**Exercise data**
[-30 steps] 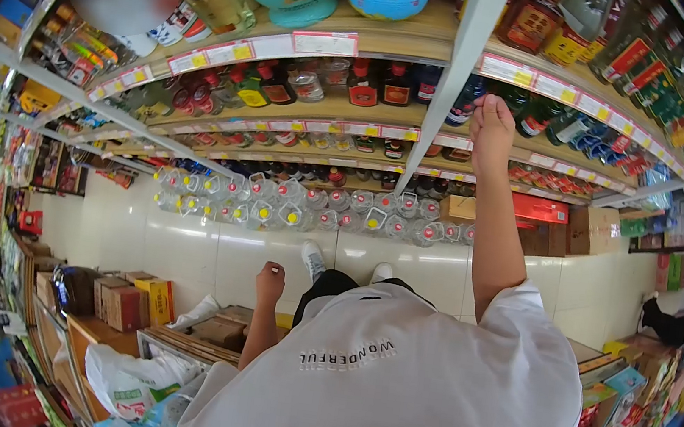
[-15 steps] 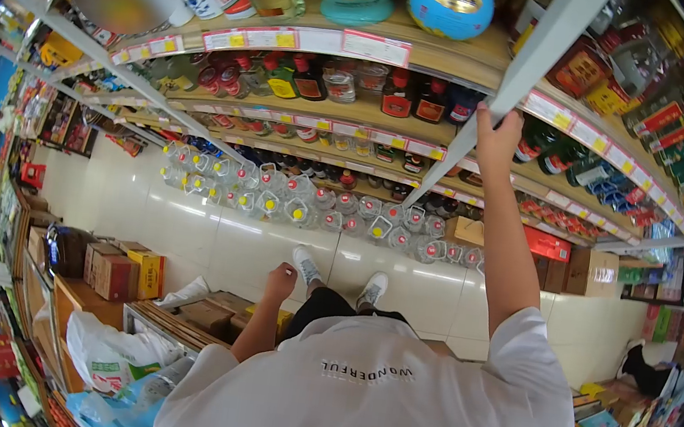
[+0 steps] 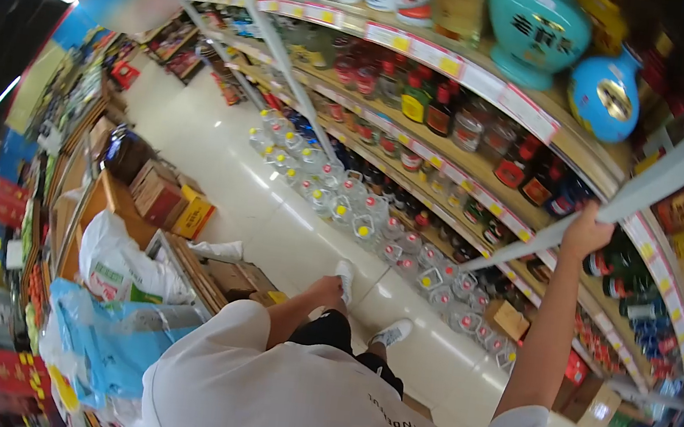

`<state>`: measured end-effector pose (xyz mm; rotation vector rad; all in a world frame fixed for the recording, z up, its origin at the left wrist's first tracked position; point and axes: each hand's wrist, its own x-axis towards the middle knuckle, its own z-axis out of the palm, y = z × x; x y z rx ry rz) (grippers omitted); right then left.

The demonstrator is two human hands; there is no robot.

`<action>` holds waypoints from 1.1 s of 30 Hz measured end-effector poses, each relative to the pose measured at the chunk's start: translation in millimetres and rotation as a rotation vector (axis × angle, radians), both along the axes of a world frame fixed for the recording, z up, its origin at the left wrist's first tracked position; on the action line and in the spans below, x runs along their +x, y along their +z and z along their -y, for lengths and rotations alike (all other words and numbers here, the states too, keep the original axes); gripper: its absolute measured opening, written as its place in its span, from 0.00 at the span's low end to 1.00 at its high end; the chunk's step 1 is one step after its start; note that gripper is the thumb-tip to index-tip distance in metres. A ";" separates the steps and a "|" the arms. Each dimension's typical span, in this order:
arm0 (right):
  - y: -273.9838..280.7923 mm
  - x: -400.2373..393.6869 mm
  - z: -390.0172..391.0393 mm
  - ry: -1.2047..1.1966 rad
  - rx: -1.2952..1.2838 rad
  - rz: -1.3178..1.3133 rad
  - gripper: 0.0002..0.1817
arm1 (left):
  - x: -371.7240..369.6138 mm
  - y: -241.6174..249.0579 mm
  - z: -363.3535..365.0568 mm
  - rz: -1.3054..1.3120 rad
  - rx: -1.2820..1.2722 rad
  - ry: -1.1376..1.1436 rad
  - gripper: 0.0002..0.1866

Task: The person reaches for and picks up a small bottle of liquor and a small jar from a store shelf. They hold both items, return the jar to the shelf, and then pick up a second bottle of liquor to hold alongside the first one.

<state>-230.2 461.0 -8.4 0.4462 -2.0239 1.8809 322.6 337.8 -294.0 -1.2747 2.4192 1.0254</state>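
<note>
Shelving: tiers of stocked wooden shelves [image 3: 583, 161] spread ahead of the right hand [image 3: 587, 236] and to both sides of it.
Post: the pale upright [image 3: 663, 172] is right at the right hand. Its long axis is vertical, crossing the view slantwise from above the grip to the floor below it.
Shirt: white, below and behind the right hand; its dark letters [image 3: 398, 417] are upside down and partly folded, and seem to read "WONDERFUL".
Jugs: clear plastic, with red or yellow caps [image 3: 364, 231], grouped on the floor below and left of the right hand.
Turquoise bottle: on the shelf above and left of the grip [image 3: 537, 33]; its dark characters look like 老村長.
Light-blue bottle: above the grip, nearer than the turquoise one [image 3: 605, 98]; its gold oval label is too small to read.
Right hand: raised against the post, fingers bent at its edge; whether they clasp it cannot be told. It is much the nearer hand.
Left hand: low, by the shorts [image 3: 327, 290], fingers loosely curled and away from the shelves; whether it holds anything cannot be told.
Dark-blue bottle: just left of the right fingertips, upright [image 3: 564, 201]; contact is unclear.
Price tickets: red-edged, above and left of the grip [image 3: 530, 115], unreadable.
</note>
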 end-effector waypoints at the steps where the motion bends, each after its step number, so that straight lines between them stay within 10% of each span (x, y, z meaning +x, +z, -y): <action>1: 5.6 7.4 4.0 -0.024 -0.008 0.004 0.14 | -9.3 10.5 5.1 -0.095 -0.077 0.034 0.12; 8: 18.8 12.3 0.0 -0.139 0.239 -0.022 0.21 | -128.2 118.0 66.5 -0.388 -0.376 0.094 0.21; 16: 24.8 17.4 14.4 0.004 -0.096 -0.003 0.14 | -251.7 213.5 80.3 -0.927 -0.494 0.054 0.22; 33: 27.4 22.0 16.5 -0.059 -0.133 -0.042 0.12 | -272.5 224.3 145.6 -1.105 -0.539 0.126 0.27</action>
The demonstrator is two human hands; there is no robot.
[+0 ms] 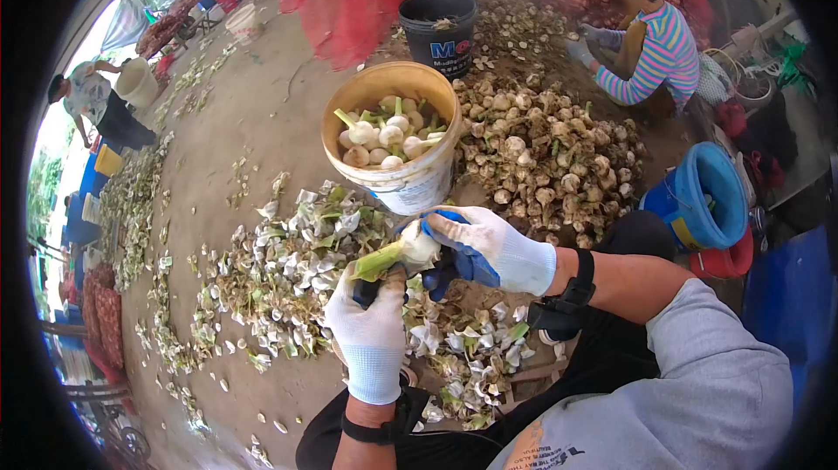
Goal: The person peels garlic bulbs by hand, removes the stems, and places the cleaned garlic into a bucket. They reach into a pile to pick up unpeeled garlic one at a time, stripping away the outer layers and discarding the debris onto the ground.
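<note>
Between my hands is a garlic bulb (420, 246) with a thick green stem pointing left. My left hand (368, 326), in a white glove with a dark palm, is closed around the stem. The fingers of my right hand (496, 247), gloved in white and blue, are closed on the bulb's right side; part of the bulb is hidden behind them. Just beyond stands a white bucket (410, 189) holding several peeled white garlic bulbs with short stems. Beneath my hands, white and green garlic skins (301, 252) are strewn over the ground.
Unpeeled garlic bulbs (559, 160) are heaped right of the white bucket, with a black bucket (436, 29) behind it. A blue bucket (711, 195) stands at right. One person (650, 42) crouches beyond the heap; another person (100, 103) bends at far left. Red netting (340, 7) lies at the back.
</note>
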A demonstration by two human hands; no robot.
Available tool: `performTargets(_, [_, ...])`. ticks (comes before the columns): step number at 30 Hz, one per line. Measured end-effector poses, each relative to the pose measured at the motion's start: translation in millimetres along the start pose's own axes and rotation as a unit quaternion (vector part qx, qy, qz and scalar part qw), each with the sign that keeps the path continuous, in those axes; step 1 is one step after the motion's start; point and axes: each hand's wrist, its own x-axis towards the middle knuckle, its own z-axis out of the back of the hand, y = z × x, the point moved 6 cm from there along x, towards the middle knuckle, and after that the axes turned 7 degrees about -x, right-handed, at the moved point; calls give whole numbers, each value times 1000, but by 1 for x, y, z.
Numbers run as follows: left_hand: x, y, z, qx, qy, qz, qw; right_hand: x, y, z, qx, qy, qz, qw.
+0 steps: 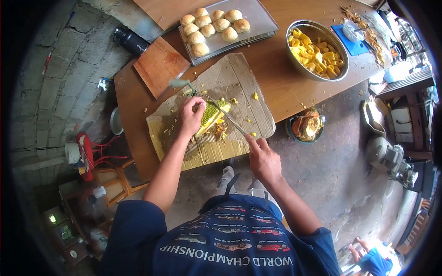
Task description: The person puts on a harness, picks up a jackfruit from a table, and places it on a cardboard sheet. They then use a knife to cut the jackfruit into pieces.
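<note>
A piece of jackfruit (209,118) with green bumpy rind and yellow flesh lies on a flattened cardboard sheet (235,73). My left hand (192,114) grips its left side, fingers curled over the rind. In my right hand (265,161) is the handle of a long knife (235,125), whose blade reaches up and left to the fruit's upper edge. Just beyond my left hand lies a tool with a pale green handle (178,83), its far end partly hidden. Yellow scraps are scattered over the cardboard.
On the wooden table (271,64) are a tray (258,23) of bread rolls, a metal bowl (301,69) of yellow jackfruit pods, and a wooden board (161,64). A black bottle (130,40) stands at left. A bucket of scraps (307,126) sits on the floor. Another person (375,262) is at lower right.
</note>
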Motion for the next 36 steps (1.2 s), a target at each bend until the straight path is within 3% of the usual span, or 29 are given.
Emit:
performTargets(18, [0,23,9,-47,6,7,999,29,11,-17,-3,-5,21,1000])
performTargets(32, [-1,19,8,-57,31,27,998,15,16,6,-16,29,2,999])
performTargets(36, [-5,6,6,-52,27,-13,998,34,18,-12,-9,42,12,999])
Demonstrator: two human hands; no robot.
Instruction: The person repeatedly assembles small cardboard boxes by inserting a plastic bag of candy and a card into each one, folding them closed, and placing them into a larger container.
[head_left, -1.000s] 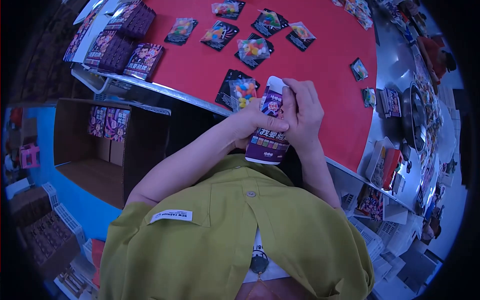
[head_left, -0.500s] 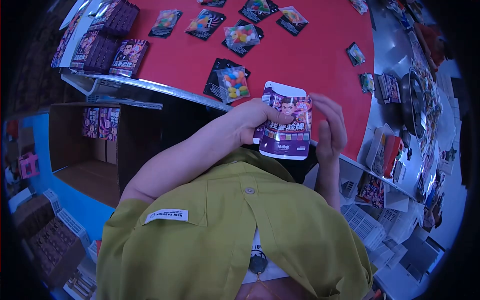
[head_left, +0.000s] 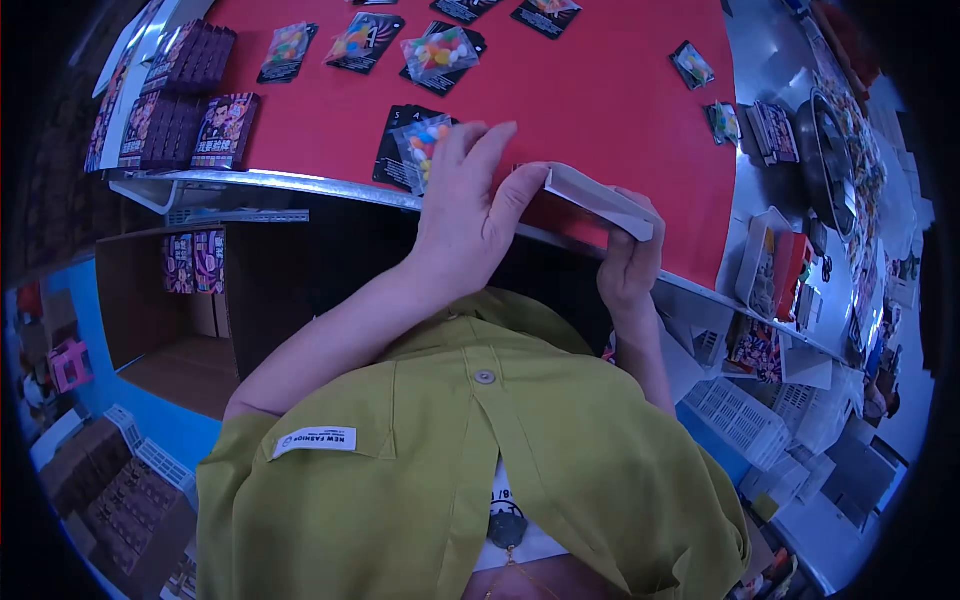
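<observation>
A small printed carton [head_left: 597, 200] is tipped edge-on above the table's front edge, its white open side facing me. My right hand [head_left: 631, 272] grips its right end, fingers bent around it. At the carton's left end, the thumb of my left hand [head_left: 462, 215] touches the corner, while the other fingers are stretched out and apart. Just behind those fingers lies a clear bag of colourful candies [head_left: 418, 150] on a fan of black cards [head_left: 391, 162], partly covered by my left hand.
More candy bags on black cards [head_left: 440, 55] lie across the red tabletop [head_left: 590, 95]. Purple printed boxes [head_left: 225, 130] stand stacked at left, above an open cardboard box [head_left: 175, 375]. To the right are a dark round pan [head_left: 828, 165] and white crates [head_left: 735, 425].
The carton has turned from its printed front facing me to edge-on. My left hand has let go of its face and opened, moving left; my right hand has closed on the right end.
</observation>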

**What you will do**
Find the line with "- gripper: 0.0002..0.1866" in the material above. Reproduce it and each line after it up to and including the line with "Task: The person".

**Task solution**
  - gripper: 0.0002..0.1866

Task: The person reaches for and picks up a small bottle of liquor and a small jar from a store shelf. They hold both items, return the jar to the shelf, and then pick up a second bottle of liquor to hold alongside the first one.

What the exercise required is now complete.